Task:
Please set down, unchanged, the line containing "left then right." and all the lines that follow it until the data below ends.

• • • • • • •

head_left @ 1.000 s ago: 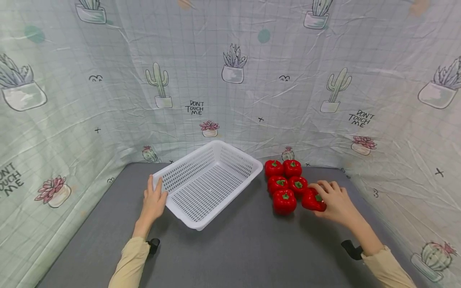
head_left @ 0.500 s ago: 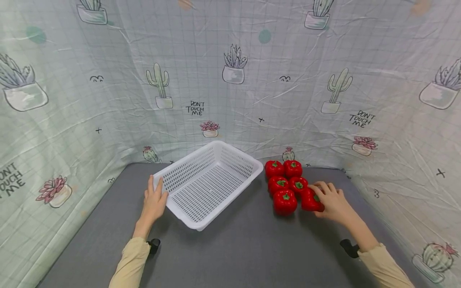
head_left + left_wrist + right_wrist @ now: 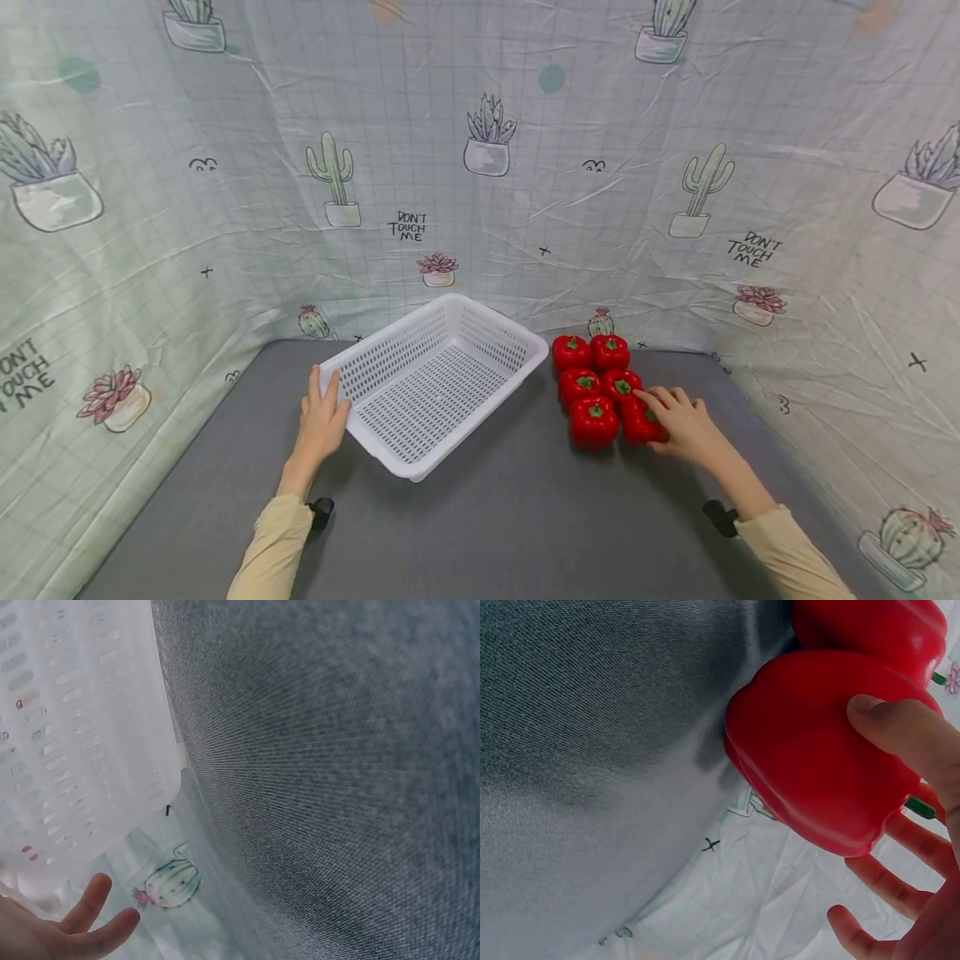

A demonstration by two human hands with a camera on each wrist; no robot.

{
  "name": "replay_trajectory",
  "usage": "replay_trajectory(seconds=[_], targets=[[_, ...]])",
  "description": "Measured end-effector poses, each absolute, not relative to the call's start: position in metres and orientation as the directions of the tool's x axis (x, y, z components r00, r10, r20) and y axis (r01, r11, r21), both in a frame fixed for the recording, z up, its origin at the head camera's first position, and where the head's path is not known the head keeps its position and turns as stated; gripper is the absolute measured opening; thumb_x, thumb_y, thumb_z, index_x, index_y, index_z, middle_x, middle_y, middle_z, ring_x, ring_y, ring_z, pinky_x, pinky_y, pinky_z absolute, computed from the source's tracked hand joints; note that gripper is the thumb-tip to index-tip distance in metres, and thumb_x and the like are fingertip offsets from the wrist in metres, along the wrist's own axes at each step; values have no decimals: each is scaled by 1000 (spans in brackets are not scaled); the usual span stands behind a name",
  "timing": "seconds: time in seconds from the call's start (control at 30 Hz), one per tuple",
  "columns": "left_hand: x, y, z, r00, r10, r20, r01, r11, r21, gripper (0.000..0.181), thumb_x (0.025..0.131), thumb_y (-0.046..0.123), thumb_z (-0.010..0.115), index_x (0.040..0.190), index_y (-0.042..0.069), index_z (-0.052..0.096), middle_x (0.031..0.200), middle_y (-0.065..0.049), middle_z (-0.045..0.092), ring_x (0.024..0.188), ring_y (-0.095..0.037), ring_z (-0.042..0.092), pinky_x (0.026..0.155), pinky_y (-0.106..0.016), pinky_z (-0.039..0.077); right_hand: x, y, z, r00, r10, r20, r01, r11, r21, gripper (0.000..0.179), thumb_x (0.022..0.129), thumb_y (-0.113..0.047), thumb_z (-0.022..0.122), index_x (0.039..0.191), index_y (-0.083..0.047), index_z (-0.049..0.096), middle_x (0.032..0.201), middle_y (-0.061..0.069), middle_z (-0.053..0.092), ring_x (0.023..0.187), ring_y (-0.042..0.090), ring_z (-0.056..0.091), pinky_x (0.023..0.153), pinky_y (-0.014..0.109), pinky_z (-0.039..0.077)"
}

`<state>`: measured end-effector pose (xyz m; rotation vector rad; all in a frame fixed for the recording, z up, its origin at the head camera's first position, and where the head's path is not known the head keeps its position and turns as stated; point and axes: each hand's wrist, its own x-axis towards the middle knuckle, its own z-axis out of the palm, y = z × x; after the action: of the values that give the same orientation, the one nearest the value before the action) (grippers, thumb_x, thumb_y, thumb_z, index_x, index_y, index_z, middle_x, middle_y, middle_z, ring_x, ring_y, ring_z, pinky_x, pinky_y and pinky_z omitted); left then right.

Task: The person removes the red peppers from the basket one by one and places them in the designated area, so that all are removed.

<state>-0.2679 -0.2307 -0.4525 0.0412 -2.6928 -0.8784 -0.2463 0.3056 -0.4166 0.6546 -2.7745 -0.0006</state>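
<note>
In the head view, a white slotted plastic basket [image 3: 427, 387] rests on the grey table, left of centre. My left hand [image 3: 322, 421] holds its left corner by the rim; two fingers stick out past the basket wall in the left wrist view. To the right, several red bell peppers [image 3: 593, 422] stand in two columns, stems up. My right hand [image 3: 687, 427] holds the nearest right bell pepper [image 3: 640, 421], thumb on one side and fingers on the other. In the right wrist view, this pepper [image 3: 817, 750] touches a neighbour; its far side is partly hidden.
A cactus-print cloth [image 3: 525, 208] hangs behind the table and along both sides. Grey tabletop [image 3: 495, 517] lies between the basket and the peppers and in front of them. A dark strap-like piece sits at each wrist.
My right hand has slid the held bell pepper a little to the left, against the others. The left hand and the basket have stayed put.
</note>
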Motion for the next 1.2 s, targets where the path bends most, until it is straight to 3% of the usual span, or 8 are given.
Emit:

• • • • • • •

Response area:
`<state>`: measured end-effector pose (xyz m; rotation vector rad; all in a frame fixed for the recording, z up, its origin at the head camera's first position, and where the head's path is not known the head keeps its position and turns as stated; point and axes: each hand's wrist, its own x-axis towards the middle knuckle, its own z-axis out of the palm, y = z × x; after the action: of the values that give the same orientation, the one nearest the value before the action) (grippers, thumb_x, thumb_y, thumb_z, index_x, index_y, index_z, middle_x, middle_y, middle_z, ring_x, ring_y, ring_z, pinky_x, pinky_y and pinky_z omitted); left then right.

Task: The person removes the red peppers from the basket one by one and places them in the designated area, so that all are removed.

<state>-0.2679 -0.2307 -0.4525 0.0412 -2.6928 -0.8784 -0.2463 0.3056 -0.4166 0.6546 -2.7745 -0.0006</state>
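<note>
In the head view, a white slotted plastic basket [image 3: 427, 387] rests on the grey table, left of centre. My left hand [image 3: 322, 421] holds its left corner by the rim; two fingers stick out past the basket wall in the left wrist view. To the right, several red bell peppers [image 3: 593, 422] stand in two columns, stems up. My right hand [image 3: 687, 427] holds the nearest right bell pepper [image 3: 640, 421], thumb on one side and fingers on the other. In the right wrist view, this pepper [image 3: 817, 750] touches a neighbour; its far side is partly hidden.
A cactus-print cloth [image 3: 525, 208] hangs behind the table and along both sides. Grey tabletop [image 3: 495, 517] lies between the basket and the peppers and in front of them. A dark strap-like piece sits at each wrist.
My right hand has slid the held bell pepper a little to the left, against the others. The left hand and the basket have stayed put.
</note>
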Motion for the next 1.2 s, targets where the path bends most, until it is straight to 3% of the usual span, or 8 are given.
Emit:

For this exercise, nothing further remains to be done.